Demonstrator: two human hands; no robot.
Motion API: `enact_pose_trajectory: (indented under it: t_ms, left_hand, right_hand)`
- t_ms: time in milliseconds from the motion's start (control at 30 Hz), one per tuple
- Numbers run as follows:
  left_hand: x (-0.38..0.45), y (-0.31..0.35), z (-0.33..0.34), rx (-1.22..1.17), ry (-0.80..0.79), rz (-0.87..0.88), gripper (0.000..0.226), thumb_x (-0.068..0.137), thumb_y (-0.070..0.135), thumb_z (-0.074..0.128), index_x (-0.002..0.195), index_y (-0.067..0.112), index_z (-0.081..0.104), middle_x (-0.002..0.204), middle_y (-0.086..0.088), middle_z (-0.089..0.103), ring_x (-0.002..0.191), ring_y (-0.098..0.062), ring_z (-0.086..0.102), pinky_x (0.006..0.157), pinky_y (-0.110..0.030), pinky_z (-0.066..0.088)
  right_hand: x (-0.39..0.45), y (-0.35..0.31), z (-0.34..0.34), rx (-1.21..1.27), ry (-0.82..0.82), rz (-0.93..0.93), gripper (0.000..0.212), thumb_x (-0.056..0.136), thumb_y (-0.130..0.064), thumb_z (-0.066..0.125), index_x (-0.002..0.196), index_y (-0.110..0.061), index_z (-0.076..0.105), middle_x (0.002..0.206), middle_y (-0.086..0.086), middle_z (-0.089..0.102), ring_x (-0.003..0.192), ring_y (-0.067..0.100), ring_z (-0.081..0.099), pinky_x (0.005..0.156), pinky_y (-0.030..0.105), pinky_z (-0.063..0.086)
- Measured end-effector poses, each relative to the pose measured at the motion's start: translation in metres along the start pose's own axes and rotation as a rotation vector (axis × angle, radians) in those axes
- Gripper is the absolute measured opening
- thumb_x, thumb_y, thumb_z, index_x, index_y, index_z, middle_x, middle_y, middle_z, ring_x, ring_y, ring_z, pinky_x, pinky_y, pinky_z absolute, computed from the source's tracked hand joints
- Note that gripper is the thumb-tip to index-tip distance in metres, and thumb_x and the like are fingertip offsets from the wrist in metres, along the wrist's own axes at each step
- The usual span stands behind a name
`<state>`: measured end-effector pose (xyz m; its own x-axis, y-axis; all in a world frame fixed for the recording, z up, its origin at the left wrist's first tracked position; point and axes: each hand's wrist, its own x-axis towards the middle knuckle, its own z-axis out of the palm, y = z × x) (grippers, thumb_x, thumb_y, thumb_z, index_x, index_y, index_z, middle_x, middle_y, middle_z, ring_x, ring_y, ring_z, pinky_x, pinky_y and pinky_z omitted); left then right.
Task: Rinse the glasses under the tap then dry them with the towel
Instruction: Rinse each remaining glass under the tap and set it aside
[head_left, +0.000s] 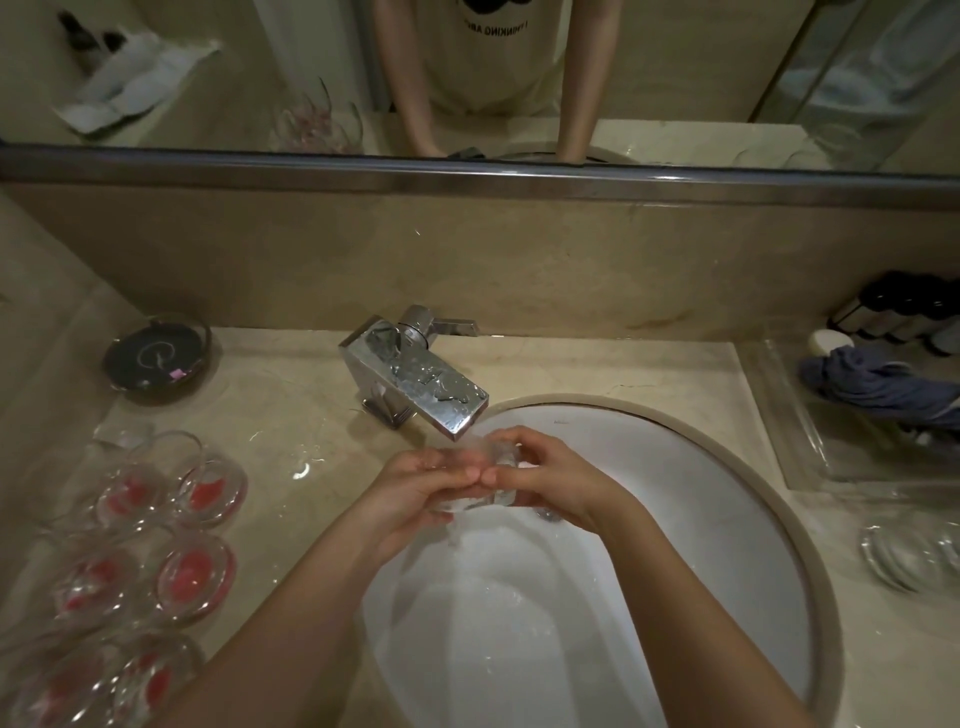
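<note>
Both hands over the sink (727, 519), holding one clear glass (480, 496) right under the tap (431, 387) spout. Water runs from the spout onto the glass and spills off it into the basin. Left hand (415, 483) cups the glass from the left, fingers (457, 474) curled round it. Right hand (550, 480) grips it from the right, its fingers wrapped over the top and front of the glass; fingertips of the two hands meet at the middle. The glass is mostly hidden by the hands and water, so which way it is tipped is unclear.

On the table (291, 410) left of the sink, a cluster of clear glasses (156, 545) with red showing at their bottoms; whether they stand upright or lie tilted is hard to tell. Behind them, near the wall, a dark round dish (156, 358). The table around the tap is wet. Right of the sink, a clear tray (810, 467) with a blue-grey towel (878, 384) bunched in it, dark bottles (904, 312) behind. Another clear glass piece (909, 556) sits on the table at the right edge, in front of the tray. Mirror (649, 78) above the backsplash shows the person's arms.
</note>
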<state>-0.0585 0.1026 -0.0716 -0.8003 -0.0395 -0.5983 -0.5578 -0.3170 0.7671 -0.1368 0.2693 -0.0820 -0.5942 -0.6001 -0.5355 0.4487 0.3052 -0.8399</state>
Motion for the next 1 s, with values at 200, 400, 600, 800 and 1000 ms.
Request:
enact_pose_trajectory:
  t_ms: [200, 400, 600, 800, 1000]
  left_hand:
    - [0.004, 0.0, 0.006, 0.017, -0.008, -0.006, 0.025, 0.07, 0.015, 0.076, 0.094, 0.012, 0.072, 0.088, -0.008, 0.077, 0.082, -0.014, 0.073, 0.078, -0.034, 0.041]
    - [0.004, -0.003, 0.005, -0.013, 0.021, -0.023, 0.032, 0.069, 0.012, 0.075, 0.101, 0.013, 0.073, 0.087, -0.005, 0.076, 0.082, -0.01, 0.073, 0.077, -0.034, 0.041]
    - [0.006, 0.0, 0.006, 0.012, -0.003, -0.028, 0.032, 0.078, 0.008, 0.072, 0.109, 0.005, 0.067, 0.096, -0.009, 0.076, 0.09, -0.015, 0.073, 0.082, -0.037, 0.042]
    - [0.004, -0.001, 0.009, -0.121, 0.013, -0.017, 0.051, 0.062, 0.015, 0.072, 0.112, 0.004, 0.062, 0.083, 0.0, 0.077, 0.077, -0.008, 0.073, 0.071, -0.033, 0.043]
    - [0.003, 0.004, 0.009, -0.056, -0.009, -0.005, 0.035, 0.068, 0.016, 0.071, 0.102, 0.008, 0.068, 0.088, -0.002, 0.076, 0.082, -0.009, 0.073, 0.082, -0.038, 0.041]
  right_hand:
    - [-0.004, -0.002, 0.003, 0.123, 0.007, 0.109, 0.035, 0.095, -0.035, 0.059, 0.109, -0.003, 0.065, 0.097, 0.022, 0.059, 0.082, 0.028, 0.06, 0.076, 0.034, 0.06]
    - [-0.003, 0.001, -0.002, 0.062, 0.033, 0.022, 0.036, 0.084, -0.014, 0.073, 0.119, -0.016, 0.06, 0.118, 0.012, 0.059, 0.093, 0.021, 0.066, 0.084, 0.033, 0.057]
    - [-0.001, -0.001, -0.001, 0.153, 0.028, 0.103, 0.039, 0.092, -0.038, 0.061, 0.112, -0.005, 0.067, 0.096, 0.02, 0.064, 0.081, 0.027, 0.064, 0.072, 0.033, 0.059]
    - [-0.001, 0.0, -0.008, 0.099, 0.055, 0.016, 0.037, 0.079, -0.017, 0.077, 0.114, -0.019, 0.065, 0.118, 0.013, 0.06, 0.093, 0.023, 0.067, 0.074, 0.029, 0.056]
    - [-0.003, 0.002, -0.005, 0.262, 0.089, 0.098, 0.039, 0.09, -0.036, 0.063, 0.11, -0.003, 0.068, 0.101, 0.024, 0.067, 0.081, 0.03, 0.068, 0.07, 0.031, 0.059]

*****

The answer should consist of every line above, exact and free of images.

EXERCISE RESULT:
Demonstrator: two human hands; no robot.
Motion API: `enact_pose_trajectory: (indented under it: t_ms, left_hand, right_hand)`
- t_ms: time in milliseconds from the motion's start (control at 30 Hz), one per tuple
- Numbers run as follows:
  left_hand: x (-0.38..0.45), y (-0.31..0.35), z (-0.33..0.34), rx (-1.22..1.17), ry (-0.80..0.79), rz (-0.87..0.88), gripper (0.000..0.226), thumb_x (-0.068..0.137), thumb_y (-0.070..0.135), thumb_z (-0.074..0.128), index_x (-0.002..0.195), index_y (-0.067..0.112), index_z (-0.081..0.104), middle_x (-0.002..0.204), middle_y (-0.086..0.088), middle_z (-0.089..0.103), ring_x (-0.002..0.191), ring_y (-0.098..0.062), ring_z (-0.086..0.102), pinky_x (0.006..0.157), pinky_y (-0.110..0.030), pinky_z (-0.066..0.088)
  right_hand: x (-0.39..0.45), y (-0.35..0.31), z (-0.34..0.34), rx (-1.21..1.27), ry (-0.82..0.82), rz (-0.93..0.93), gripper (0.000..0.212), thumb_x (-0.056..0.136), thumb_y (-0.130..0.064), thumb_z (-0.066..0.125), index_x (-0.002..0.196), index_y (-0.110..0.061), index_z (-0.076..0.105), middle_x (0.002..0.206), middle_y (-0.086..0.086), middle_z (-0.089..0.102), ring_x (-0.003..0.192), ring_y (-0.067..0.100), ring_z (-0.081..0.099), pinky_x (0.005..0.156), pinky_y (-0.030..0.105), pinky_z (-0.063..0.086)
- Measured end-effector poses, each relative to the pose measured at the motion's start: translation in metres along the start pose's own axes and rotation as a rotation vector (axis × angle, radians) in those axes
- Gripper is the absolute measured opening
- thumb_x, thumb_y, thumb_z, index_x, index_y, index_z, middle_x, middle_y, middle_z, ring_x, ring_y, ring_z, pinky_x, pinky_y, pinky_z absolute, computed from the source's tracked hand joints
- Note that gripper is the thumb-tip to index-tip distance in metres, and thumb_x and the like are fingertip offsets from the wrist in metres, along the wrist's own axes at each step
- The usual span stands behind a name
`<state>`: measured end-effector pose (xyz m; its own x-axis, y-axis; all in a world frame fixed for the recording, z up, its origin at the left wrist's first tracked position; point and axes: each hand's wrist, its own x-axis towards the middle knuckle, its own z-axis out of the palm, y = z × x) (grippers, thumb_x, thumb_y, thumb_z, index_x, index_y, index_z, middle_x, middle_y, middle_z, ring_x, ring_y, ring_z, pinky_x, pinky_y and pinky_z omitted); left then right.
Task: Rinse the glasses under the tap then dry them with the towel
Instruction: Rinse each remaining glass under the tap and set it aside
[head_left, +0.000s] 
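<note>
Both hands over the sink (727, 519), holding one clear glass (480, 496) right under the tap (431, 387) spout. Water runs from the spout onto the glass and spills off it into the basin. Left hand (415, 483) cups the glass from the left, fingers (457, 474) curled round it. Right hand (550, 480) grips it from the right, its fingers wrapped over the top and front of the glass; fingertips of the two hands meet at the middle. The glass is mostly hidden by the hands and water, so which way it is tipped is unclear.

On the table (291, 410) left of the sink, a cluster of clear glasses (156, 545) with red showing at their bottoms; whether they stand upright or lie tilted is hard to tell. Behind them, near the wall, a dark round dish (156, 358). The table around the tap is wet. Right of the sink, a clear tray (810, 467) with a blue-grey towel (878, 384) bunched in it, dark bottles (904, 312) behind. Another clear glass piece (909, 556) sits on the table at the right edge, in front of the tray. Mirror (649, 78) above the backsplash shows the person's arms.
</note>
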<state>-0.0585 0.1026 -0.0716 -0.8003 -0.0395 -0.5983 -0.5578 -0.3170 0.7671 -0.1368 0.2693 -0.0820 -0.5942 -0.6001 -0.5355 0.4487 0.3052 -0.8399</state>
Motion for the next 1 s, with values at 200, 400, 600, 800 and 1000 ms.
Request:
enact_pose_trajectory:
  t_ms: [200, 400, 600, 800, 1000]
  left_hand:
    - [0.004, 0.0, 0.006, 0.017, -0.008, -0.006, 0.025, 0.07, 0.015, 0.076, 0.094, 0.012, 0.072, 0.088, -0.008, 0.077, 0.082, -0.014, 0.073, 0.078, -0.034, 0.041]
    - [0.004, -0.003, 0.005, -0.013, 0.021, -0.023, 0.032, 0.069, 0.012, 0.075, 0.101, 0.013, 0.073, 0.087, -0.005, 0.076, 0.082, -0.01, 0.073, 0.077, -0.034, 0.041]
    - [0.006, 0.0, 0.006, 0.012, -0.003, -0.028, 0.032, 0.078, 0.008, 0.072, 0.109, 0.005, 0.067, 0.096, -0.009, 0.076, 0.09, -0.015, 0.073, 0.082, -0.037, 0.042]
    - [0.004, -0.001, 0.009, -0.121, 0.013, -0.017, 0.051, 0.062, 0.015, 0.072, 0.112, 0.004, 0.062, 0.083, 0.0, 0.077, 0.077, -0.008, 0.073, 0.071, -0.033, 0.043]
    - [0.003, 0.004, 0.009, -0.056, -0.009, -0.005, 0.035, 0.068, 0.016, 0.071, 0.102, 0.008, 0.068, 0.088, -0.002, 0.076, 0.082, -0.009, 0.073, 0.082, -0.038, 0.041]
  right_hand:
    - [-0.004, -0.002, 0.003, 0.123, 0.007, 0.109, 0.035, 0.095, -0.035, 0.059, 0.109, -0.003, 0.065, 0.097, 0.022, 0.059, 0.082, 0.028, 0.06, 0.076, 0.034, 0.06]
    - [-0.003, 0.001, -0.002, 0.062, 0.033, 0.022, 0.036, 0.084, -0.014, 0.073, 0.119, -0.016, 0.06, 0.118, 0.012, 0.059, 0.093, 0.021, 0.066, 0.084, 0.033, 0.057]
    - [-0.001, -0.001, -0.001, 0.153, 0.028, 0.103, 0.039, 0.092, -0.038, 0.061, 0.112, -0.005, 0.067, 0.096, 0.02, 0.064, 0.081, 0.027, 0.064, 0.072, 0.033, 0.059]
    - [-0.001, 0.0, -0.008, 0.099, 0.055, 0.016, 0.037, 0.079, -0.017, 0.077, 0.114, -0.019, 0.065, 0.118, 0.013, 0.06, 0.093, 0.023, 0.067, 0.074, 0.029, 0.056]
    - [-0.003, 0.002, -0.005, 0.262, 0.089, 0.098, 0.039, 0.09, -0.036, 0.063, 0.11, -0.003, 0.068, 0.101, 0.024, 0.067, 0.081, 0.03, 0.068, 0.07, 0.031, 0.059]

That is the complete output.